Requirement - Output all of the records again, exactly as written.

Listed entries -
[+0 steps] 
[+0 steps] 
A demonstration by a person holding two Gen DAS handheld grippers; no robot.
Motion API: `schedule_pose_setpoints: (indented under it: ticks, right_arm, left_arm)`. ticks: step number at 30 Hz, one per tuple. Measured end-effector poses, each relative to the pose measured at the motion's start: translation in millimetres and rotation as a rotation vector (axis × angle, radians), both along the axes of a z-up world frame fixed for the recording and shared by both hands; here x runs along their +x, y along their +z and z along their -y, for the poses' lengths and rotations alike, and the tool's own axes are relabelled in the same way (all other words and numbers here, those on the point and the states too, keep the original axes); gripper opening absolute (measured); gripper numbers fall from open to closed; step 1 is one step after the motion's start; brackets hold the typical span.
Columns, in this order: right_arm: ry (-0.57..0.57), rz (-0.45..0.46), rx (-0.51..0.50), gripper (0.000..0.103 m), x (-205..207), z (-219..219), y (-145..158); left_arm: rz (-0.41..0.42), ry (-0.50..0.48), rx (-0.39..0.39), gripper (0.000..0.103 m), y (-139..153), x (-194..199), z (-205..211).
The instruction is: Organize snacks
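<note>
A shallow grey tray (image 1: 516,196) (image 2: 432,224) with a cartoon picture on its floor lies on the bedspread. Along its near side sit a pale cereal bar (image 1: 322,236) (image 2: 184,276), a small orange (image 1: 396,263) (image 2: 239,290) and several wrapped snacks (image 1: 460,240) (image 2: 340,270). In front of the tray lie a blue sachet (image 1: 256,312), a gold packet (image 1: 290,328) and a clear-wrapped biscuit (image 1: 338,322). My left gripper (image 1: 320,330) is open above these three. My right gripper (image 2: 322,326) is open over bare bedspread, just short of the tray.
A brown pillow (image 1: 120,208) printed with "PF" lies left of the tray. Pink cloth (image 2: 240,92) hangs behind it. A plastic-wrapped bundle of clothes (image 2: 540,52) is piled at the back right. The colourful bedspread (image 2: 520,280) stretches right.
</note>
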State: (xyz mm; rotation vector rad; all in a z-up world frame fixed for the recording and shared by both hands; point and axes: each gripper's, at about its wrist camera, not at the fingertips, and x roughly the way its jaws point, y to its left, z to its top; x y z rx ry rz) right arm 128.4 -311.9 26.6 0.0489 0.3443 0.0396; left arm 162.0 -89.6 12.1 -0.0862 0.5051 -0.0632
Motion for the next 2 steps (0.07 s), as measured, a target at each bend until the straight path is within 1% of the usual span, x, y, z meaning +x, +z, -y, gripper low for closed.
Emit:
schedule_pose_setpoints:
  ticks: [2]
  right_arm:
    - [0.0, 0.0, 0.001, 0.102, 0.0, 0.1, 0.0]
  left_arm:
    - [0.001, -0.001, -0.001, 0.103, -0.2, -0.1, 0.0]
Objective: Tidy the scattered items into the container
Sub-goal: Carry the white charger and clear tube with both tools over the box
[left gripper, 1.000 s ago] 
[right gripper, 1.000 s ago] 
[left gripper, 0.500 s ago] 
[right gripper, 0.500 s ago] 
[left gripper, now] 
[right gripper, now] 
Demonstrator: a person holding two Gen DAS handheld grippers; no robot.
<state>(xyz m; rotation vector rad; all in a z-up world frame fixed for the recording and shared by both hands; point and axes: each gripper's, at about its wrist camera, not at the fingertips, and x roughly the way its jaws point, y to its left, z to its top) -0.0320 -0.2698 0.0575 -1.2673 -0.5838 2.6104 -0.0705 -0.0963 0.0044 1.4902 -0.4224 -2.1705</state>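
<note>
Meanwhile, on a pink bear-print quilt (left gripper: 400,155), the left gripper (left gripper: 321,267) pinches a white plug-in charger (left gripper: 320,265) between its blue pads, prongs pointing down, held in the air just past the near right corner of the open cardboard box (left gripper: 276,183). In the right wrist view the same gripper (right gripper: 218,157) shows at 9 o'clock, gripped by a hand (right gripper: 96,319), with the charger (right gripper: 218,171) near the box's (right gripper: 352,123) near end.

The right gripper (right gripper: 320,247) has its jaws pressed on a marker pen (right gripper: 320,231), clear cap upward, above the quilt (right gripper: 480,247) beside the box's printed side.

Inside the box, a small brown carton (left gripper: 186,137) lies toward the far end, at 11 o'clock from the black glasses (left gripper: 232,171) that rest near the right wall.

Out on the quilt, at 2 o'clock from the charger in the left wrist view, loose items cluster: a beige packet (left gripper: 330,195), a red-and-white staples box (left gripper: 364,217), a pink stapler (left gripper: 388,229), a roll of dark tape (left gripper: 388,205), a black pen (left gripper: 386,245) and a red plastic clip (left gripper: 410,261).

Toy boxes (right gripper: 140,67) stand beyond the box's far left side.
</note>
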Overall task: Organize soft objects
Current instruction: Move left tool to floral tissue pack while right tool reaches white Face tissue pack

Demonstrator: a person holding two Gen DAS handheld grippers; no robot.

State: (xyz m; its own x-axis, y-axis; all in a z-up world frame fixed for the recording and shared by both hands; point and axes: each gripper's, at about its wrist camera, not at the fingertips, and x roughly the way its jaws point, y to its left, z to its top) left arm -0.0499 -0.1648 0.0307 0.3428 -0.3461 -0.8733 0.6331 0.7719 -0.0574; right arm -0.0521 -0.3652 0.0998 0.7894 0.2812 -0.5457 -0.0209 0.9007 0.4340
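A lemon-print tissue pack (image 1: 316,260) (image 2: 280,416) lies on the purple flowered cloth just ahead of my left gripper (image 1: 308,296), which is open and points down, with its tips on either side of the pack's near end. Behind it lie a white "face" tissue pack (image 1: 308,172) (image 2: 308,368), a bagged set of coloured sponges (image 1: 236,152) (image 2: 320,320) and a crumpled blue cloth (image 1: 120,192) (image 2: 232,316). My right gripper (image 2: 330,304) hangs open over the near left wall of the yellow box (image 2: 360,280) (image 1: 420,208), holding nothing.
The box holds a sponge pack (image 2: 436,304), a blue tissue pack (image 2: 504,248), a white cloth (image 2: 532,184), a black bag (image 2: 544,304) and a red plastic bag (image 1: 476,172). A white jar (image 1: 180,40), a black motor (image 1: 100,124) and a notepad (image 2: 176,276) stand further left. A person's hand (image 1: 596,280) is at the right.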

Exercise solution -
[+0 steps] 
[+0 steps] 
A demonstration by a person holding two Gen DAS handheld grippers; no robot.
Motion API: `schedule_pose_setpoints: (indented under it: ticks, right_arm, left_arm)`. ticks: step number at 30 Hz, one per tuple. Measured end-effector poses, each relative to the pose measured at the motion's start: translation in millimetres and rotation as a rotation vector (axis × angle, radians), both along the axes of a z-up world frame fixed for the recording and shared by both hands; here x runs along their +x, y along their +z and z along their -y, for the poses' lengths and rotations alike, and the tool's own axes are relabelled in the same way (all other words and numbers here, those on the point and the states too, keep the original axes); gripper opening absolute (measured); gripper numbers fall from open to closed; step 1 is one step after the motion's start; brackets hold the typical span.
Columns, in this order: right_arm: ry (-0.57..0.57), rz (-0.45..0.46), rx (-0.51..0.50), gripper (0.000..0.103 m), x (-205..207), z (-219..219), y (-145..158); left_arm: rz (-0.41..0.42), ry (-0.50..0.48), rx (-0.39..0.39), gripper (0.000..0.103 m), y (-139..153), x (-194..199), z (-205..211).
The instruction is: Organize snacks
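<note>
A shallow grey tray (image 1: 516,196) (image 2: 432,224) with a cartoon picture on its floor lies on the bedspread. Along its near side sit a pale cereal bar (image 1: 322,236) (image 2: 184,276), a small orange (image 1: 396,263) (image 2: 239,290) and several wrapped snacks (image 1: 460,240) (image 2: 340,270). In front of the tray lie a blue sachet (image 1: 256,312), a gold packet (image 1: 290,328) and a clear-wrapped biscuit (image 1: 338,322). My left gripper (image 1: 320,330) is open above these three. My right gripper (image 2: 322,326) is open over bare bedspread, just short of the tray.
A brown pillow (image 1: 120,208) printed with "PF" lies left of the tray. Pink cloth (image 2: 240,92) hangs behind it. A plastic-wrapped bundle of clothes (image 2: 540,52) is piled at the back right. The colourful bedspread (image 2: 520,280) stretches right.
</note>
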State: (xyz mm; rotation vector rad; all in a z-up world frame fixed for the recording and shared by both hands; point and axes: each gripper's, at about its wrist camera, not at the fingertips, and x roughly the way its jaws point, y to its left, z to its top; x y z rx ry rz) right arm 128.4 -311.9 26.6 0.0489 0.3443 0.0396; left arm 162.0 -89.6 12.1 -0.0862 0.5051 -0.0632
Motion for the next 2 steps (0.07 s), as measured, a target at each bend until the straight path is within 1% of the usual span, x, y, z meaning +x, +z, -y, gripper low for closed.
Emit:
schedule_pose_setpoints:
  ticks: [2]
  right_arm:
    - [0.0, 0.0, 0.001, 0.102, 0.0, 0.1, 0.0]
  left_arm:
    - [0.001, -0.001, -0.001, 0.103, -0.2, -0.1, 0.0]
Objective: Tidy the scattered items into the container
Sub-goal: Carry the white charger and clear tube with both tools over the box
[left gripper, 1.000 s ago] 
[right gripper, 1.000 s ago] 
[left gripper, 0.500 s ago] 
[right gripper, 0.500 s ago] 
[left gripper, now] 
[right gripper, now] 
Demonstrator: a person holding two Gen DAS handheld grippers; no robot.
<state>(xyz m; rotation vector rad; all in a z-up world frame fixed for the recording and shared by both hands; point and axes: each gripper's, at about its wrist camera, not at the fingertips, and x roughly the way its jaws point, y to its left, z to its top) -0.0320 -0.2698 0.0575 -1.2673 -0.5838 2.6104 -0.0705 -0.0963 0.0044 1.4902 -0.4224 -2.1705</state>
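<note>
Meanwhile, on a pink bear-print quilt (left gripper: 400,155), the left gripper (left gripper: 321,267) pinches a white plug-in charger (left gripper: 320,265) between its blue pads, prongs pointing down, held in the air just past the near right corner of the open cardboard box (left gripper: 276,183). In the right wrist view the same gripper (right gripper: 218,157) shows at 9 o'clock, gripped by a hand (right gripper: 96,319), with the charger (right gripper: 218,171) near the box's (right gripper: 352,123) near end.

The right gripper (right gripper: 320,247) has its jaws pressed on a marker pen (right gripper: 320,231), clear cap upward, above the quilt (right gripper: 480,247) beside the box's printed side.

Inside the box, a small brown carton (left gripper: 186,137) lies toward the far end, at 11 o'clock from the black glasses (left gripper: 232,171) that rest near the right wall.

Out on the quilt, at 2 o'clock from the charger in the left wrist view, loose items cluster: a beige packet (left gripper: 330,195), a red-and-white staples box (left gripper: 364,217), a pink stapler (left gripper: 388,229), a roll of dark tape (left gripper: 388,205), a black pen (left gripper: 386,245) and a red plastic clip (left gripper: 410,261).

Toy boxes (right gripper: 140,67) stand beyond the box's far left side.
</note>
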Overall task: Organize soft objects
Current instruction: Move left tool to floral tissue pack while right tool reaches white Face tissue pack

Demonstrator: a person holding two Gen DAS handheld grippers; no robot.

State: (xyz m; its own x-axis, y-axis; all in a z-up world frame fixed for the recording and shared by both hands; point and axes: each gripper's, at about its wrist camera, not at the fingertips, and x roughly the way its jaws point, y to its left, z to its top) left arm -0.0499 -0.1648 0.0307 0.3428 -0.3461 -0.8733 0.6331 0.7719 -0.0574; right arm -0.0521 -0.3652 0.0998 0.7894 0.2812 -0.5457 -0.0209 0.9007 0.4340
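A lemon-print tissue pack (image 1: 316,260) (image 2: 280,416) lies on the purple flowered cloth just ahead of my left gripper (image 1: 308,296), which is open and points down, with its tips on either side of the pack's near end. Behind it lie a white "face" tissue pack (image 1: 308,172) (image 2: 308,368), a bagged set of coloured sponges (image 1: 236,152) (image 2: 320,320) and a crumpled blue cloth (image 1: 120,192) (image 2: 232,316). My right gripper (image 2: 330,304) hangs open over the near left wall of the yellow box (image 2: 360,280) (image 1: 420,208), holding nothing.
The box holds a sponge pack (image 2: 436,304), a blue tissue pack (image 2: 504,248), a white cloth (image 2: 532,184), a black bag (image 2: 544,304) and a red plastic bag (image 1: 476,172). A white jar (image 1: 180,40), a black motor (image 1: 100,124) and a notepad (image 2: 176,276) stand further left. A person's hand (image 1: 596,280) is at the right.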

This concludes the answer.